The use of checks and other noncash payment instruments in the United States - Statistical Data Included

Federal Reserve Bulletin, August, 2002 by Geoffrey R. Gerdes, Jack K. Walton, II, Thomas Guerin, Amin Rokni

Over the past several decades, the payments industry has undergone significant change. New electronic payment instruments have been introduced, and the means for making electronic payments have become increasingly available for use in everyday commerce. Further, the adaptation of technology has driven down the costs of processing electronic payments relative to check payments. Partial statistics and anecdotal evidence suggest that consumers and businesses are increasingly using electronic payments. Nevertheless, the paper check continues to be the most commonly used type of noncash payment instrument in the U.S. economy. Checks' share in noncash payments has been declining, however, and recent evidence suggests that the total number of checks paid has been declining as well.

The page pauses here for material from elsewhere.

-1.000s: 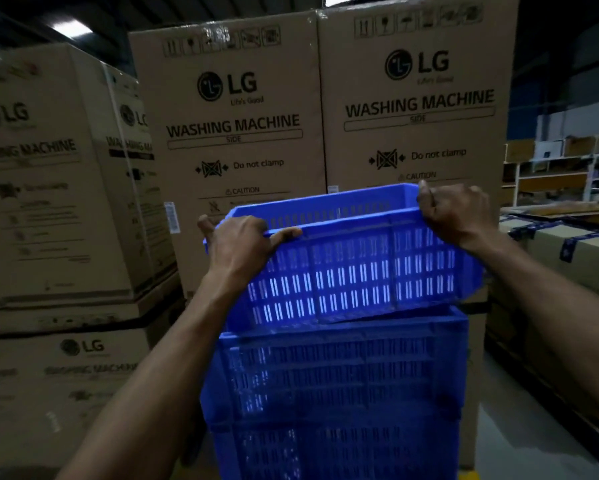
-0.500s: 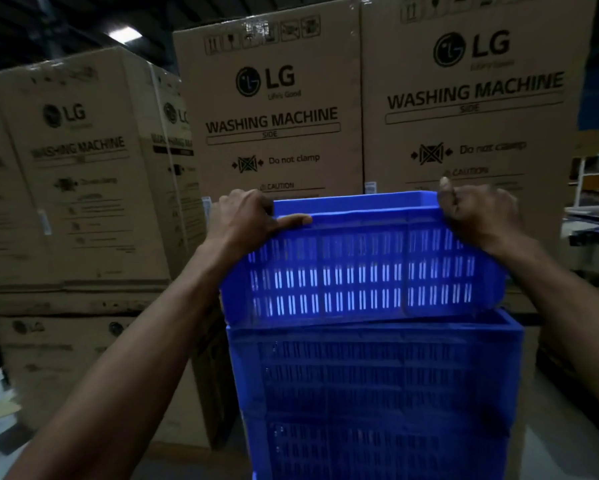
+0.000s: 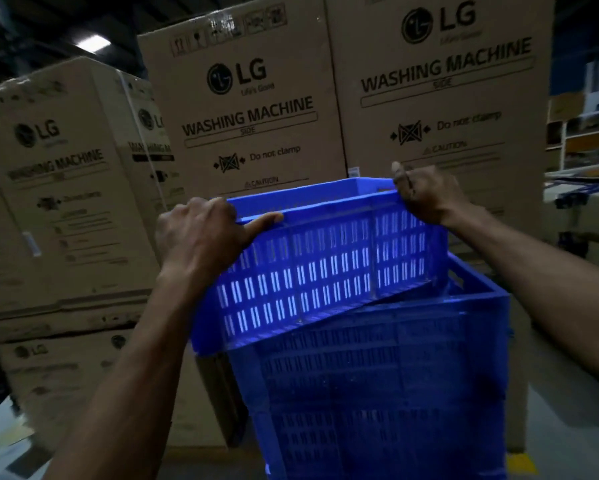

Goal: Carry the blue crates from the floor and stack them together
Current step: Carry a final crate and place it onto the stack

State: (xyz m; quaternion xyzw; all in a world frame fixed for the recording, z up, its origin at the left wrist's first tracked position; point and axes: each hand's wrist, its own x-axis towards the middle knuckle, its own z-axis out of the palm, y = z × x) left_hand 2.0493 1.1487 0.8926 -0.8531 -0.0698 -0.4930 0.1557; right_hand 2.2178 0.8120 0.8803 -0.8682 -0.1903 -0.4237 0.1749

To shed light on the use of checks and other noncash payment instruments in the United States, the Federal Reserve recently sponsored three related surveys collectively referred to as the Retail Payments Research Project. The survey data were used to estimate the number and value of payments made in 2000 using checks and several types of electronic payment instruments as well as to study the characteristics of individual checks paid in 2000. The magnitude and diversity of the samples also enabled a comparison of check use across type and size of depository institution and across geographic regions. In addition, the data provided a basis for looking at changes in noncash payments since 1979, when the Federal Reserve collected data on checks for an analysis of the check-clearing system, and since 1995, when the Federal Reserve collected data on checks for a report to the Congress on funds availability and check fraud. The surveys are described in detail in the appendix.

Taken together, the data show that an estimated 32.8 billion checks were paid in the United States in 1979, 49.5 billion in 1995, and 42.5 billion in 2000 (chart 1). The exact year in which check use peaked is unknown, but it appears that the number paid began to decline sometime in the mid-1990s. By 2000, retail electronic payments had gained considerable ground. Nonetheless, checks remained the predominant type of retail noncash payment. Checks also continued to account for a large proportion of the total value of retail noncash payments in 2000, though the real value of total checks paid had declined since 1979.

OVERALL TRENDS IN THE USE OF CHECKS

In the United States, most noncash payments are made using checks, credit cards, debit cards, and the electronic payment system called the automated clearinghouse (ACH)--collectively referred to as retail noncash payments. (1) Consumers, businesses, and government entities made about 71.5 billion retail noncash payments in 2000 (table 1). The total value of these payments was about $46.6 trillion, approximately four and three-fourths times U.S. gross domestic product (GDP) for that year. Checks were the predominant type of retail noncash payment, accounting for 59.5 percent of these payments by number. By comparison, checks constituted 85.7 percent of retail noncash payments in 1979 (table 2). Although the number of check payments increased from 1979 to 2000, the number of checks as a share of retail noncash payments declined about 26 percentage points.

Growth in overall economic activity and population led to a general growth in payments, including cash payments, between 1979 and 2000. Such factors as technological change and increased availability and acceptability of alternatives to cash influenced the proportion of payments made with retail noncash instruments. From 1979 to 2000, the number of retail noncash payments grew approximately 3 percent a year, about the same as the rate of growth of real GDP. Hence, both the number of retail noncash payments and the amount of economic output roughly doubled over the period. Over the same period, the number of households increased from 78.8 million to 105.5 million, for an annual rate of growth of almost 1.5 percent.

The growth in retail noncash payments leading up to the mid-1990s may have resulted from a general increase in payments, an increase in the number of households with checking accounts, and the replacement of some cash payments by noncash payment alternatives. (2) About 9.2 billion more retail electronic payments were made in 1995 than in 1979. The number of checks also rose considerably over the period. In fact, about 16.7 billion more checks were paid in 1995. However, the number of checks paid as a share of all retail noncash payments declined, from 85.7 percent to 77.1 percent.

The decline in the number of checks as a share of retail noncash payments continued over the period 1995 to 2000, and the number of checks paid declined as well, from an estimated 49.5 billion in 1995 to 42.5 billion in 2000. (In comparison, the annual number of electronic payments increased 14.2 billion over the period.) Whether the number of checks paid in nearby years was higher or lower than in 1995 is unknown. However, these estimates suggest that the number of checks paid peaked during the mid-1990s.